Los monstruos, ¡qué remedio! aceptaron esa solución. No quedaron muy conformes pero contra la voluntad de Opayte nada podían hacer. Les ayudó la promesa de que, siempre, en algún lugar del mundo, alguien soñaría, con lo que ellos vivirían eternamente. Al menos, mientras quedase vida humana en el planeta.
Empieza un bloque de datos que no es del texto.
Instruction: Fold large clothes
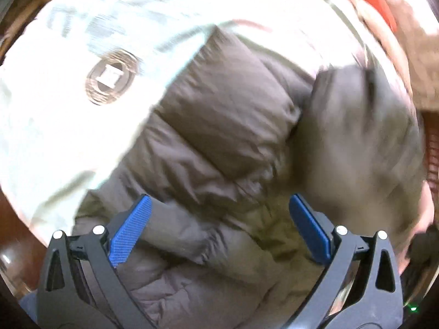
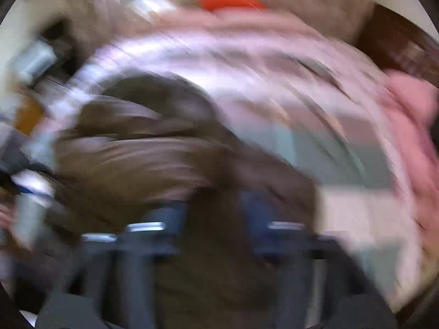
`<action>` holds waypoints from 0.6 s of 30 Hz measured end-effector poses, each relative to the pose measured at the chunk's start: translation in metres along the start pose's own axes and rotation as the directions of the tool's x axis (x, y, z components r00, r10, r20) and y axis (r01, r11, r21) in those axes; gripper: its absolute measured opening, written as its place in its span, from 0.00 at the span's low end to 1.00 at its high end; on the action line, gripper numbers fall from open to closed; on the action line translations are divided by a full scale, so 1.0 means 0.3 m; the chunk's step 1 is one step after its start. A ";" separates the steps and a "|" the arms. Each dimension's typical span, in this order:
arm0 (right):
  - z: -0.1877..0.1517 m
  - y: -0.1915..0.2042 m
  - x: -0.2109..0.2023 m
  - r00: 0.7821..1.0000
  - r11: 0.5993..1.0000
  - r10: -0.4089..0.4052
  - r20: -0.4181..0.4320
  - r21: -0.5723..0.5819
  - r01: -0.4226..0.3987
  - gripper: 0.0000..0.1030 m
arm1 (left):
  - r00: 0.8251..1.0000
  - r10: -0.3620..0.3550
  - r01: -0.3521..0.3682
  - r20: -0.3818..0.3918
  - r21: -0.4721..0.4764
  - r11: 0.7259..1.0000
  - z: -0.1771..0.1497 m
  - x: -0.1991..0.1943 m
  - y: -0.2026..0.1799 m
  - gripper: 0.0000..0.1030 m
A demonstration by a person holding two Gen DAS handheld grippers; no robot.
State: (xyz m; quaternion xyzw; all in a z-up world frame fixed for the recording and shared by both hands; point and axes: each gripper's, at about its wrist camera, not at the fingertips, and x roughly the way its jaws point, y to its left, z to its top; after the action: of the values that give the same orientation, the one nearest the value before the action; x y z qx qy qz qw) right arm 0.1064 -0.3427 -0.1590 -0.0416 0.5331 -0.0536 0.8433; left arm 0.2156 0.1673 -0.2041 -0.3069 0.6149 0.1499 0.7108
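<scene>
A dark brown quilted puffer jacket (image 1: pixel 219 137) lies on a pale sheet (image 1: pixel 55 123) printed with a round emblem. My left gripper (image 1: pixel 219 219) is open, its blue pads (image 1: pixel 131 233) spread wide just above the jacket, holding nothing. A blurred fold of the jacket (image 1: pixel 356 123) is in motion at the right. In the right wrist view everything is heavily blurred: the brown jacket (image 2: pixel 131 159) fills the left and centre, and dark fabric sits between the fingers of my right gripper (image 2: pixel 216 219). Its fingers look close together around that fabric, but the blur hides the grip.
A pink cloth (image 2: pixel 411 126) lies at the right of the bed. An orange-red object (image 2: pixel 230 0) sits at the far side, also visible in the left wrist view (image 1: pixel 378 0). Dark wood (image 1: pixel 8 219) shows at the lower left.
</scene>
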 end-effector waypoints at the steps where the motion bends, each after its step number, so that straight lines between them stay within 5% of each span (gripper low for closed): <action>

Se observó entonces, una vez más, aquella luz cegadora y todos, monstruos y humanos, tuvieron que cerrar con fuerza sus párpados. Cuando la intensidad disminuyó y recuperaron la visión, los humanoides comprobaron que Opayte había desaparecido; y, con ella, todos los monstruos. Mejor dicho, casi todos, pues los dragones pervivieron varias docenas de miles de años más. Aunque no está científicamente comprobado, sobran razones para pensar en su existencia. La más importante: el hecho de que prácticamente en todas las culturas del mundo la representación de la figura del dragón es semejante: tanto en Oriente como en Occidente aparecen siempre como seres alados, con una dura piel de escamas que los protege y con enormes fauces que lanzan llamaradas de fuego. Su papel neutral durante la guerra los debió salvar de la decisión de Opayte de convertirlos en pesadillas y probablemente coexistieron con nuestros antepasados durante muchos milenios más. ¿Cómo acabaron por extinguirse? He aquí un interrogante para el que no tenemos respuesta.
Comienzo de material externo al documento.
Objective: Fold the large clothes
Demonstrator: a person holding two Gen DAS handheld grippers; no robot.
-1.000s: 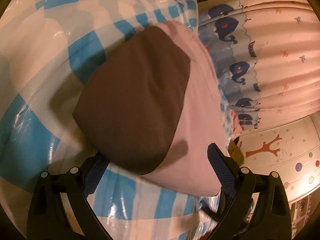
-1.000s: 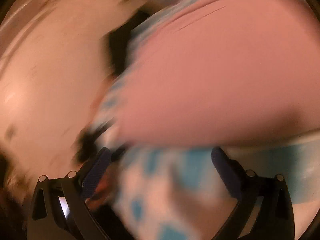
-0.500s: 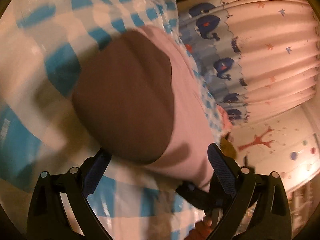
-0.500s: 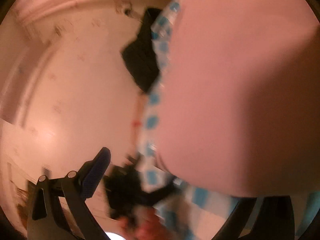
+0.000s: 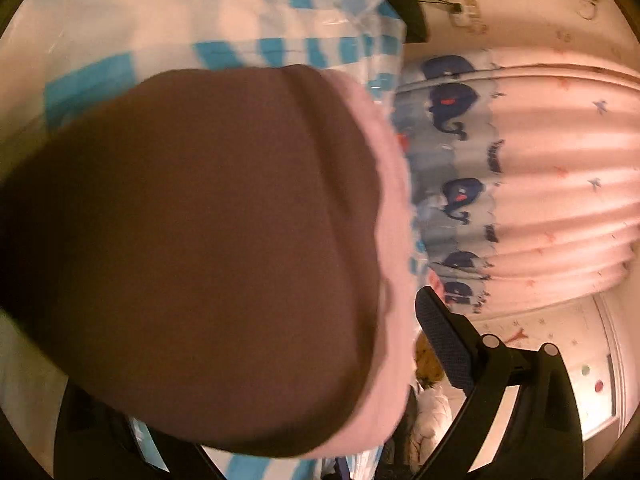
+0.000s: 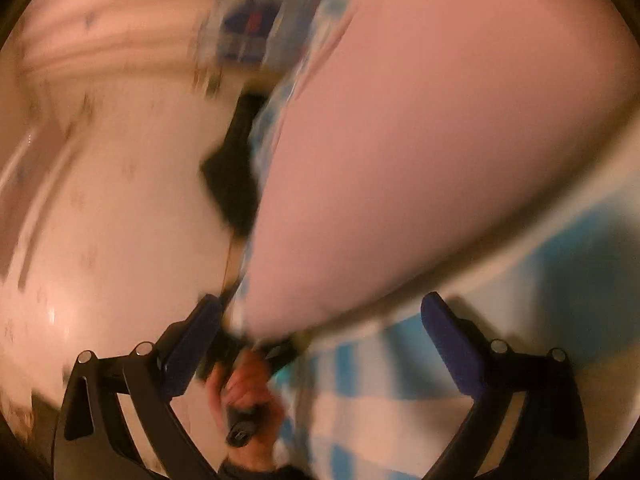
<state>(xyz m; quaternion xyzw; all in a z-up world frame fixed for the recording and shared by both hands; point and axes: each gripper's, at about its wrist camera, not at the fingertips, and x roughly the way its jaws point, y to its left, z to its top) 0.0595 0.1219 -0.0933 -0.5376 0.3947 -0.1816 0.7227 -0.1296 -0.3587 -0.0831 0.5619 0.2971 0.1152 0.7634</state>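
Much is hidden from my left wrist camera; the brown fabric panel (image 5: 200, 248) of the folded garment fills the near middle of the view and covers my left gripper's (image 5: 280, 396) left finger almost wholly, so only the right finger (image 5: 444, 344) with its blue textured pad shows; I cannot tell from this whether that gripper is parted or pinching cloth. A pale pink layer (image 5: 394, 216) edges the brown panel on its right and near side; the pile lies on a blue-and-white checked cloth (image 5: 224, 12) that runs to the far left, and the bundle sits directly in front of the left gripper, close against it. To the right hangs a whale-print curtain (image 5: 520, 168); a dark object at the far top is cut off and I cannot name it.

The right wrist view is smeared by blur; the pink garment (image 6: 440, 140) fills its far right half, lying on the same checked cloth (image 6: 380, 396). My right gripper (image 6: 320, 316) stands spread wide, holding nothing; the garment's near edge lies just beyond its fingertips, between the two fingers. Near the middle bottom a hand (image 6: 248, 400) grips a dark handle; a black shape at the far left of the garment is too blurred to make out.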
En cualquier caso, desde entonces, los espantos, engendros, ogros y otros fenómenos horribles campan por sus respetos en nuestros sueños, nos persiguen en nuestras pesadillas, nos aterrorizan y nos infunden pavor. Pero no nos pueden lastimar; en cuanto despertamos, tienen que desvanecerse. Se siente, pero tienen que desaparecer.
Algunos/as, os preguntaréis: “Y ¿qué fue de Opayte, a quien tan agradecidos y agradecidas debemos estar los humanos, allá donde se encuentre?” Pues la verdad ¡no sabemos nada de ella! Desapareció del panteón de los dioses conocidos. Pero, ¡cuidado!, tal vez algún día regrese para suprimirnos del mundo físico, como hizo con los monstruos hace millones de años, y para dejarnos tan sólo como un susto en los sueños de otros seres vivientes. ¿Acaso no somos una horrible pesadilla, sólo que bien real, para un elevado número de especies a las que hemos puesto en peligro de extinción por culpa de la codicia y el consumismo voraz que nos caracteriza?